May 31, 2012 / 5:36 AM / 5 years ago

Novartis to show diverse oncology franchise at ASCO

A general view shows the headquarters of Swiss drugmaker Novartis behind apartment buildings on the borders of the Rhine River in Basel October 29, 2011. REUTERS/Arnd Wiegmann

ZURICH (Reuters) - Swiss drugmaker Novartis is hoping key cancer data on both its marketed products as well as promising drugs in its early pipeline will show it can pack a punch in the oncology field at a major industry meeting later this week.

The Basel-based group, which trails local rival Roche in oncology, will present late-stage data on its drug Afinitor in postmenopausal women with advanced breast cancer as well as two late-stage studies on its blood cancer drug Tasigna in patients with Philadelphia chromosome-positive chronic myeloid leukaemia.

In addition, Novartis will present a slew of early-stage data on compounds to treat a variety of diseases, including non-small cell lung cancer, metastatic breast cancer, NRAS-melanoma and other solid tumors.

“It’s a reflection of the breadth of our portfolio,” Novartis oncology chief Herve Hoppenot told Reuters.

Oncology accounts for around a third of Novartis’s current pharma business and Hoppenot said the company was positioning itself as one of the leaders in the fields of targeted products.

The Swiss drugmaker is increasingly focusing on specialist drugs to help protect its profitability, at a time when top-selling drugs such as blood-pressure treatment Diovan face generic competition.

Around 220,000 women globally are diagnosed with ER+ HER2- advanced breast cancer each year.
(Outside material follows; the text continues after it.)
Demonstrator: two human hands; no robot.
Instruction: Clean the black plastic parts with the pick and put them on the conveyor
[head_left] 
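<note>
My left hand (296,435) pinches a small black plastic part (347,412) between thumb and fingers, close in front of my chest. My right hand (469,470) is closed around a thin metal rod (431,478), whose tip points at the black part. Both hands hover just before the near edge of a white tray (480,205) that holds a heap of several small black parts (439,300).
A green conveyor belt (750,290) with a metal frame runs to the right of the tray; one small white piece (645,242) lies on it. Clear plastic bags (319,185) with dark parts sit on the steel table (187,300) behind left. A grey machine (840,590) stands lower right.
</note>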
Novartis is hoping to hear back from regulators about approval for Afinitor in breast cancer in the second half of this year.

The drug is already approved for other types of cancer such as kidney and a rare type of pancreatic cancer and Novartis expects to generate $1 billion or more in annual sales from a new use in breast cancer.


Novartis is presenting 160 abstracts at the American Society of Clinical Oncology meeting in Chicago from June 1 to 5.

Thousands of doctors and researchers gathered at the event will be able to pore over early-stage data on several compounds in Novartis’ pipeline, which highlight its drive for targeted therapies.

Among the studies being presented is a phase II study of MEK162, which will be the first targeted therapy to show activity in patients with NRAS-melanoma.

Novartis will also present data on two pipeline compounds to treat metastatic breast cancer as well as a phase I study of LDK378 in patients with a certain type of non-small cell lung cancer.

Hoppenot said the industry-wide push to better identify which patients will benefit from a given drug should help accelerate the development cycle and cut costs.

“We are seeing how to develop these products faster because we know what we are looking for,” Hoppenot said, adding that over time he expects fewer mega blockbuster drugs, with pharma companies’ portfolios instead becoming more diversified.